What am I trying to say here? It’s so difficult to gauge sometimes what will press peoples buttons. You could potentially spend the rest of your life trying to divine a formula. I’m not for a second saying that I’ve found any answers. I still feel as if I’m making this up as I go along. But I would say this: I believe the main advantage I’ve had over other filmmakers who have struggled to get their work seen is ‘focus’. My films were made by a horror fan for horror fans. I chose a genre that I love and the films were made without any detached entrepreneurial concerns to get formula’s right. I am the target audience. Everything I do, whether its Brit-horror-centric interviews for Fangoria, oil paintings of Peter Cushing or animations inspired by Dartmoor legends, has my mark on it. I wear my passions on my sleeve.
I’ve still got a very long way to go. Still learning my craft, as a filmmaker and as a writer. Still just about keeping my head above water. All I can say is that I spent 10 years chasing media tail, but the moment that I started making something honest, something that I truly wanted to see as well as make, something ironically not made to necessarily impress anyone but certainly made for an audience, that’s the moment it all started to gain momentum. And with a new short on the way, a feature in development and a Devon based Gothic horror festival on the horizon, this is just the beginning…

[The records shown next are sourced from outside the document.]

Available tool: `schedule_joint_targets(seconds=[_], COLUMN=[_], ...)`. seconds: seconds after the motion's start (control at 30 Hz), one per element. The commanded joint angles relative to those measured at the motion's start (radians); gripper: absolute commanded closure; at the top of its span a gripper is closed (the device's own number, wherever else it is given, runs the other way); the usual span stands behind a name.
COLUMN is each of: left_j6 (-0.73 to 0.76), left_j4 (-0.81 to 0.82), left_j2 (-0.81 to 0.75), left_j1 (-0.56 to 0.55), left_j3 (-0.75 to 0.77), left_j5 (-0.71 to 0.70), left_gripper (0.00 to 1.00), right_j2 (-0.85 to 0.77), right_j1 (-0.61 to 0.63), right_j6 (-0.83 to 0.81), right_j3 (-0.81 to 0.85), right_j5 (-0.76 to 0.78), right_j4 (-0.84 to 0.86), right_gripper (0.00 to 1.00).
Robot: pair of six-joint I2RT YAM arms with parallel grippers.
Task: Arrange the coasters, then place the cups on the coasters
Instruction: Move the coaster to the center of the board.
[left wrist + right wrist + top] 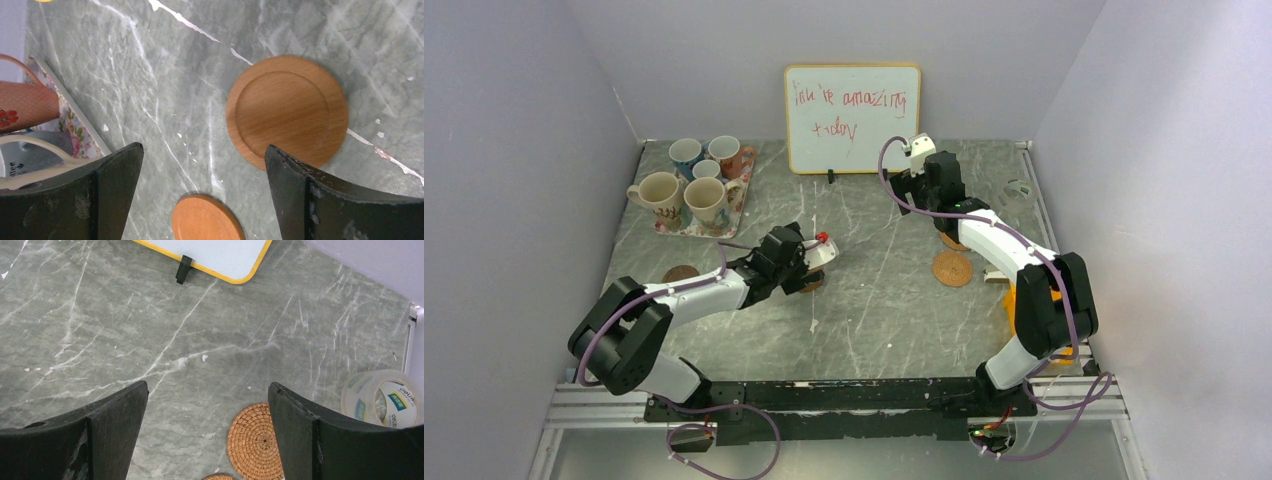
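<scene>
While both my grippers hang wide open and empty above the grey table (864,310), the five cups (689,185) stand bunched on the floral tray (696,232) at upper left of the overhead view. Right of centre beyond my left gripper (202,150) lies a wooden coaster (287,110) — a second wooden coaster (205,220) at the bottom edge. Below my right gripper (207,387) sits a woven coaster (252,440) — another, seemingly, peeks in at the very bottom.

5 cups (661,191) on tray (686,231), back-left; coasters (952,268) scattered.
</scene>
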Motion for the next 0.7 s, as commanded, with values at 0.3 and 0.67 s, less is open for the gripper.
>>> schedule_joint_targets(seconds=[0.3, 0.67], left_j6=[0.009, -0.044], left_j4=[-0.012, -0.114], left_j2=[-0.089, -0.223], left_j1=[0.009, 0.059], left_j3=[-0.036, -0.065], left_j5=[0.058, 0.052], left_gripper=[0.04, 0.04], right_j2=[0.020, 0.184], right_j1=[-0.001, 0.001], right_j6=[-0.009, -0.118], right_j3=[0.024, 0.164], right_j5=[-0.011, 0.074], right_j4=[-0.013, -0.258], right_gripper=[0.07, 0.05])
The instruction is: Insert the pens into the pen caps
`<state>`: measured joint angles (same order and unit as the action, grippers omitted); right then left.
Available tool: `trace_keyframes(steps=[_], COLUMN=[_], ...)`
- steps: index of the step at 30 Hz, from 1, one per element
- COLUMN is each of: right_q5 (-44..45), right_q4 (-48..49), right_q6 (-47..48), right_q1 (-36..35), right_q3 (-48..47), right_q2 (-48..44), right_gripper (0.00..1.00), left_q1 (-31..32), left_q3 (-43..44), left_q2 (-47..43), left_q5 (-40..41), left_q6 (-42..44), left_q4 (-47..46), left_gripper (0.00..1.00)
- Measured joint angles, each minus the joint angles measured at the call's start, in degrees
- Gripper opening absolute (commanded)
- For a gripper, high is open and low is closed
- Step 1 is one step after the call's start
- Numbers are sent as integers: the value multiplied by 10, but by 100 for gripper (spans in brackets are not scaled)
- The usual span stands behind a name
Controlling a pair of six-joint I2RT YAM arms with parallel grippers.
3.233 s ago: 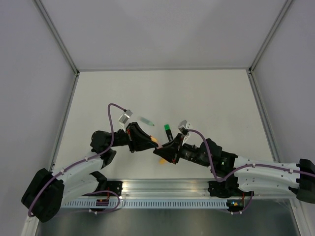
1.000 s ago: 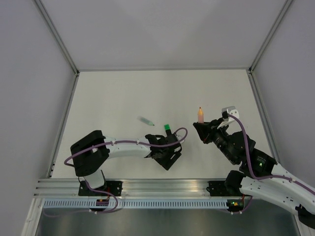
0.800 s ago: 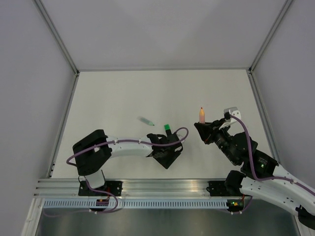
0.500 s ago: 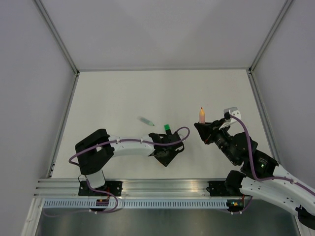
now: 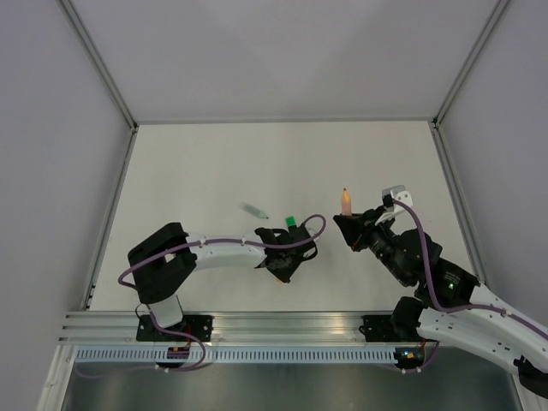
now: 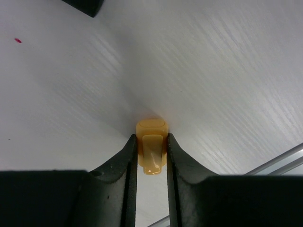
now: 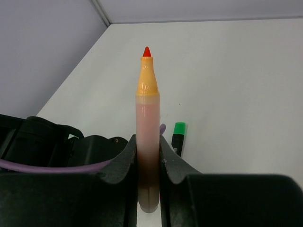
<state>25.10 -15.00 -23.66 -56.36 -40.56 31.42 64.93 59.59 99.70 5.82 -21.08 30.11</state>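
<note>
**Orange stubby plastic cap [image 6: 151, 147] pinched in the left tool [image 6: 151, 138]**

Nearest the arms' bases, the left tool [image 5: 285, 259] is reaching low over the white table [image 5: 197, 163], left of centre. Its two black fingers [image 6: 129, 156] are pressing against both sides of the cap, with only the cap's width between them. The cap is sitting on the table surface, its rounded end pointing away from the wrist. In the overhead view the tool is hiding it.

To the right, the right tool [image 7: 147, 146] is closing tightly on the lower body of a translucent orange-pink marker with a red tip [image 7: 147, 118]. It is holding the marker upright, tip upward, above the table and well apart from the left tool. From above, the marker [image 5: 345, 201] is standing out of that tool [image 5: 349, 226].

Just beyond the left tool, a black marker with a bright green end [image 5: 292, 223] is lying on the table, held by neither tool. The right wrist camera is showing it [image 7: 178, 135] too, behind the raised marker.

Farther back and to the left, a translucent pale green marker [image 5: 253, 211] is lying tilted, alone.
</note>
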Motion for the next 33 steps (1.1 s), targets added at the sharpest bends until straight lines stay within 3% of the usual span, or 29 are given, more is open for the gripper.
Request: trace_keyframes(steps=[6, 12, 21, 33], right_q5=[-32, -94, -142, -149], right_q4=[24, 70, 164, 212], right_q6=[13, 36, 40, 45], right_q1=[0, 0, 0, 0], right_q3=[19, 34, 93, 103], right_q2=[9, 33, 66, 78], right_gripper=[0, 0, 0, 0], left_q1=[-61, -135, -134, -134], left_q3=[-14, -8, 64, 47], left_q2=[-36, -183, -342, -342], left_q5=[1, 7, 11, 11], left_q6=[-19, -60, -164, -254], left_q4=[-7, -26, -136, -189], left_gripper=[2, 2, 2, 2])
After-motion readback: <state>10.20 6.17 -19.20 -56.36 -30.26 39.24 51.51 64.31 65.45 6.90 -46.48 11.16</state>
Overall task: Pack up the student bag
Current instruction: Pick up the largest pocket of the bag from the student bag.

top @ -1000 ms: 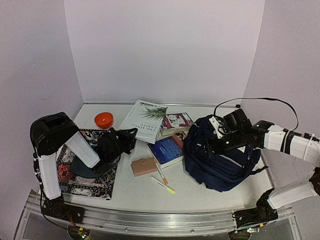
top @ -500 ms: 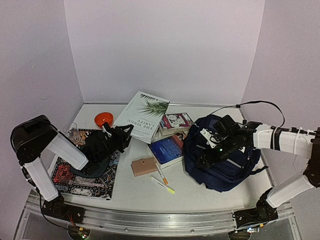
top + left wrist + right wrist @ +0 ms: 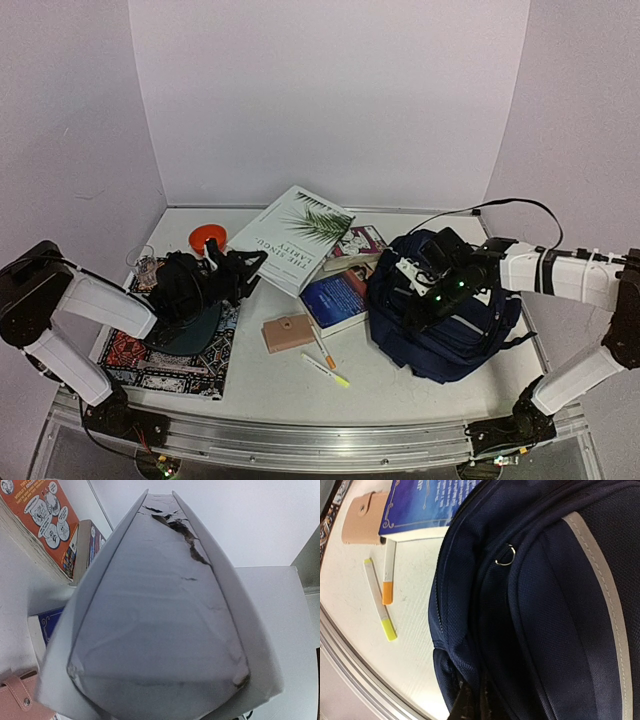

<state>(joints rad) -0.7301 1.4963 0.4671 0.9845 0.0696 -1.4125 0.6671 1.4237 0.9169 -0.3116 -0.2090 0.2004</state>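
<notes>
The student bag (image 3: 445, 320), navy with light-grey stripes, lies slumped at the right of the table. My right gripper (image 3: 420, 304) presses into its front left side. In the right wrist view the gripper (image 3: 476, 706) is shut, pinching a fold of the bag (image 3: 545, 605) beside a zip. My left gripper (image 3: 243, 266) is shut on the near edge of a white book with a palm-leaf cover (image 3: 295, 236), holding it tilted up off the table. That book's page edges (image 3: 160, 630) fill the left wrist view and hide the fingers.
A blue book (image 3: 335, 298), a pink wallet (image 3: 288, 331) and two markers (image 3: 324, 350) (image 3: 328, 372) lie between the arms. Behind are a comic-cover book (image 3: 355, 240) and an orange lid (image 3: 207, 238). A patterned mat (image 3: 165, 355) with a dark green item (image 3: 192, 328) lies left.
My right gripper went from open to shut on the bag's fabric, moving slightly down and left. My left arm swung lower and the white book rose and tilted further.
</notes>
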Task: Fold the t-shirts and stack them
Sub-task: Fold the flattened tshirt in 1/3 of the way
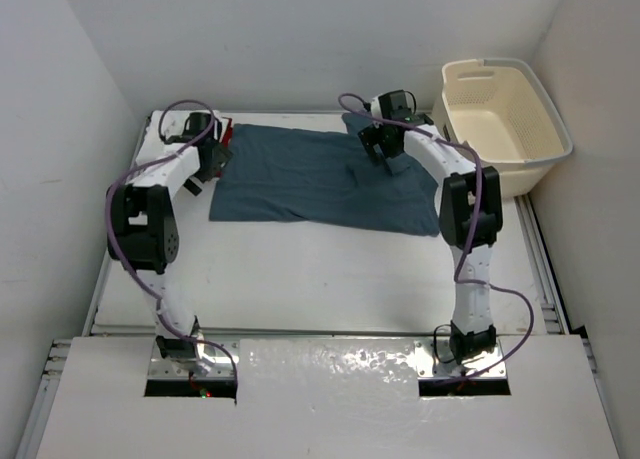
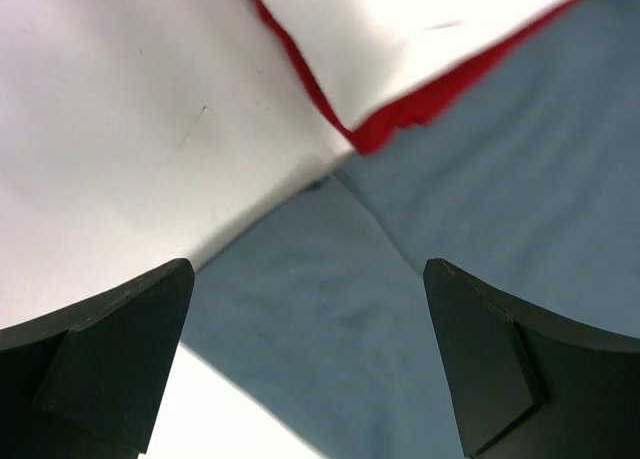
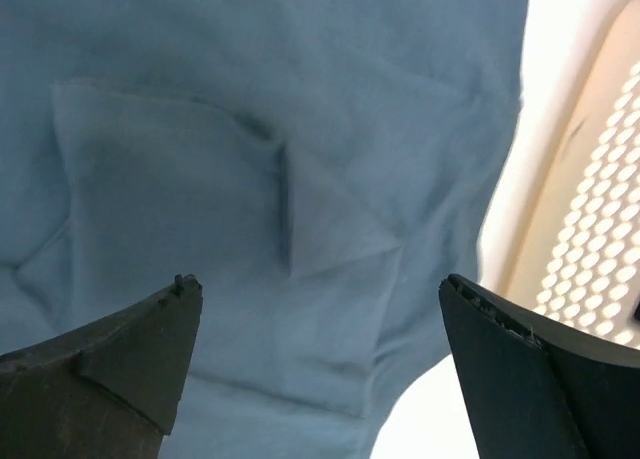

Best advice I can give: Look to what you love. Make it personal.
Ashley Thorpe is an animator, writer and painter. So far there have been four ‘Penny dreadful’ animations inspired by neglected aspects of British folklore: ‘THE VAMPIRE‘ 2002, ‘SCAYRECROW’ 2008 (winner of the ‘Project Green-light’ bursary), ‘THE SCREAMING SKULL’ 2008 (winner of the Digital media bursary awarded by Exeter city council in association with ‘Animated Exeter’) and ‘THE HAIRY HANDS’ 2010 (Winner of the Digital Shorts bursary). In 2011 Ashley started work on another short film entitled ‘BORLEY RECTORY’; an animated documentary about ‘the most haunted house in England’. The Carrion Film / Glass Eye Pix co-venture is due for completion in 2012 and features narration by British actor Julian Sands.
The films have been screened internationally and have won a number of awards including a Best UK Short Film nomination at Raindance 2009, the Media Innovation Award 2009 for Best Independent Film, Best Animation at ‘Horror UK’ 2010 and Best Animated Short Film at ‘A Night of Horrors’ Sydney Australia 2010. In November 2010 the Director was also presented the ‘Visionary Award’ for the animated series at the ‘Buried Alive Film Festival‘ in Atlanta USA.
2011 saw Ashley’s first foray into radio – ‘THE DEMON HUNTSMAN’ written for Larry Fessenden’s / Glass Eye Pix’s ‘TALES FROM BEYOND THE PALE’ – a series of horror radio dramas. The play has received exceptional press including notice in Entertainment Weekly and a spread in The Wall Street Journal.
His first feature – SPRING HEEL JACK – is currently in development.